[[ Data extract, beginning ]]

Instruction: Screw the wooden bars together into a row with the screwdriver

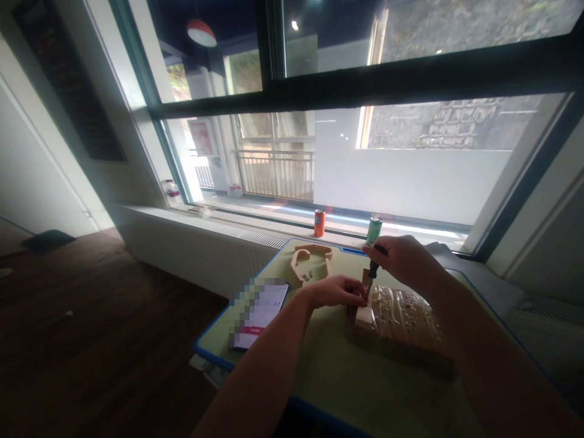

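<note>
My right hand (398,254) grips the dark handle of a screwdriver (372,271), its shaft pointing down. The tip meets a pale wooden piece (364,316) at the left end of a brown block with shiny, clear tape-like strips (401,313). Close beside the tip, my left hand (336,292) has its thumb and fingers pinched together against the wood. What they pinch is too small to make out. Farther back on the table lie curved wooden parts (329,263) with a few small screws (306,277) among them.
The green table (328,359) has a blue edge. A phone (262,316), partly blurred out, lies at its left. An orange can (319,224) and a green can (374,230) stand on the window sill behind. A white radiator (191,243) runs under the window.
</note>
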`<action>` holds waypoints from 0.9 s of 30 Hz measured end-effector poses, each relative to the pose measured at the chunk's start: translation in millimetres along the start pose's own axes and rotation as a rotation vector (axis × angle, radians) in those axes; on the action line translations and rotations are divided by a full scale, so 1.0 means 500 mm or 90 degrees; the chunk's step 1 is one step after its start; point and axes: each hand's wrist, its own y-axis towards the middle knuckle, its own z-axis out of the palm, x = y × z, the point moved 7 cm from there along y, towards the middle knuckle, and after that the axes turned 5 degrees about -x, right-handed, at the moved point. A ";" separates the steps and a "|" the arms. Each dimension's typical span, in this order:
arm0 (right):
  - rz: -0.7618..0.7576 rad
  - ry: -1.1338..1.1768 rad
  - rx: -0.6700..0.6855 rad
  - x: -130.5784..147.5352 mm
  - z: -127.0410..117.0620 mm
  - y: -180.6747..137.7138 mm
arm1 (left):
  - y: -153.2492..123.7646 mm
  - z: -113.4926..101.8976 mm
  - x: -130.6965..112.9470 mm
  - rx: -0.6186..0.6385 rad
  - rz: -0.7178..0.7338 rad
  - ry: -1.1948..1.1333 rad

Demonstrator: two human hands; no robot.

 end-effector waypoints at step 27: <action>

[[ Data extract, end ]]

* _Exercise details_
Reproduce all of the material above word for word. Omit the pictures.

* _Answer to the problem_
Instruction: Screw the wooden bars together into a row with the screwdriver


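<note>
My right hand (398,254) grips the dark handle of a screwdriver (372,271), its shaft pointing down. The tip meets a pale wooden piece (364,316) at the left end of a brown block with shiny, clear tape-like strips (401,313). Close beside the tip, my left hand (336,292) has its thumb and fingers pinched together against the wood. What they pinch is too small to make out. Farther back on the table lie curved wooden parts (329,263) with a few small screws (306,277) among them.
The green table (328,359) has a blue edge. A phone (262,316), partly blurred out, lies at its left. An orange can (319,224) and a green can (374,230) stand on the window sill behind. A white radiator (191,243) runs under the window.
</note>
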`<action>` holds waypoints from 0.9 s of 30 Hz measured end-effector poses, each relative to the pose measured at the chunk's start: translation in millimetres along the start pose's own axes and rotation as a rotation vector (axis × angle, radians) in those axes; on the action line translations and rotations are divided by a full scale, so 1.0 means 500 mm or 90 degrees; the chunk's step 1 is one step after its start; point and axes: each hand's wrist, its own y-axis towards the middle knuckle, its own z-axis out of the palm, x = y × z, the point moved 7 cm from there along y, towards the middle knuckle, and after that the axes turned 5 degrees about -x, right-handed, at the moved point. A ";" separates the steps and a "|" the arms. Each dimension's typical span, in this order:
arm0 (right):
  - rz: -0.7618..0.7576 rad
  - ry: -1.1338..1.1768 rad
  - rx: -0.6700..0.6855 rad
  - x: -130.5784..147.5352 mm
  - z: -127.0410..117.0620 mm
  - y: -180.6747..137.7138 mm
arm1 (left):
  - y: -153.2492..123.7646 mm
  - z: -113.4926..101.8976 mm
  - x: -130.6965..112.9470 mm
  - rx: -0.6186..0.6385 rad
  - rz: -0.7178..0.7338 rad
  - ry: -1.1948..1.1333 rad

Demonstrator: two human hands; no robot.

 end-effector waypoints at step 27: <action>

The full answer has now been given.